WHAT YOU NEED TO DO:
What is needed is an exact reproduction of the listing, without its pictures.

------

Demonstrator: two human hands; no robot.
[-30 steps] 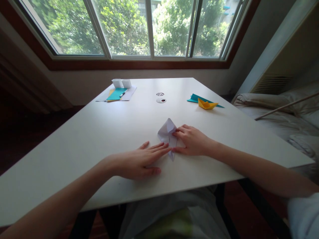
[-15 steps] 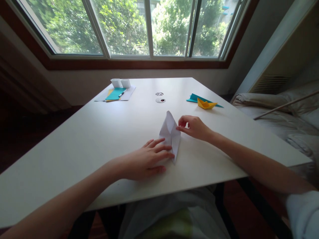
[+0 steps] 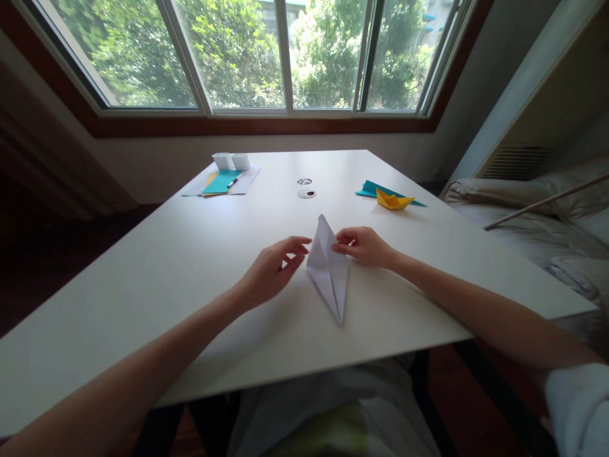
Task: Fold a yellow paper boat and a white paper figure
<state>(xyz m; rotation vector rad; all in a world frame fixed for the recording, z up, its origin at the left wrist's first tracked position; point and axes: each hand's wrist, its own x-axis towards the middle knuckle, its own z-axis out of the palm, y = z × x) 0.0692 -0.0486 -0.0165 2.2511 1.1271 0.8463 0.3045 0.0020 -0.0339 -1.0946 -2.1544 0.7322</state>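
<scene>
A sheet of white paper folded into a long kite shape [image 3: 329, 273] lies in front of me, its narrow point toward my body and a crease down its middle. My right hand [image 3: 365, 246] pinches the paper's upper right edge between thumb and fingers. Just off the upper left edge is my left hand [image 3: 276, 263], thumb and fingers apart with a gap between them and nothing in it. A yellow paper boat [image 3: 394, 200] and a folded teal paper piece [image 3: 380, 189] sit beyond my right hand.
On the white table [image 3: 190, 279], at the far left, teal paper [image 3: 221, 182] lies on yellow and white sheets with a pen [image 3: 235, 180] on top. Two small white containers [image 3: 231, 162] stand behind. Two round disc-like fittings [image 3: 306, 193] are at the middle back.
My left hand has lifted off the lower part of the paper and moved up to its left edge. The right hand has closed on the right edge, and the paper has shifted slightly toward me.
</scene>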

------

ANSWER:
Demonstrator: two human hands; no robot.
[-30 steps] 
[-15 steps] 
[+0 steps] 
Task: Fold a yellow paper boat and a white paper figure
<state>(xyz m; rotation vector rad; all in a world frame fixed for the recording, z up, its origin at the left wrist's first tracked position; point and axes: each hand's wrist, its own x-axis towards the middle knuckle, its own z-axis out of the palm, y = z × x) 0.0692 -0.0486 -0.0165 2.2511 1.1271 0.8463 0.3045 0.0020 -0.0339 -1.0946 -2.1544 0.7322</state>
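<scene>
A sheet of white paper folded into a long kite shape [image 3: 329, 273] lies in front of me, its narrow point toward my body and a crease down its middle. My right hand [image 3: 365, 246] pinches the paper's upper right edge between thumb and fingers. Just off the upper left edge is my left hand [image 3: 276, 263], thumb and fingers apart with a gap between them and nothing in it. A yellow paper boat [image 3: 394, 200] and a folded teal paper piece [image 3: 380, 189] sit beyond my right hand.
On the white table [image 3: 190, 279], at the far left, teal paper [image 3: 221, 182] lies on yellow and white sheets with a pen [image 3: 235, 180] on top. Two small white containers [image 3: 231, 162] stand behind. Two round disc-like fittings [image 3: 306, 193] are at the middle back.
My left hand has lifted off the lower part of the paper and moved up to its left edge. The right hand has closed on the right edge, and the paper has shifted slightly toward me.
</scene>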

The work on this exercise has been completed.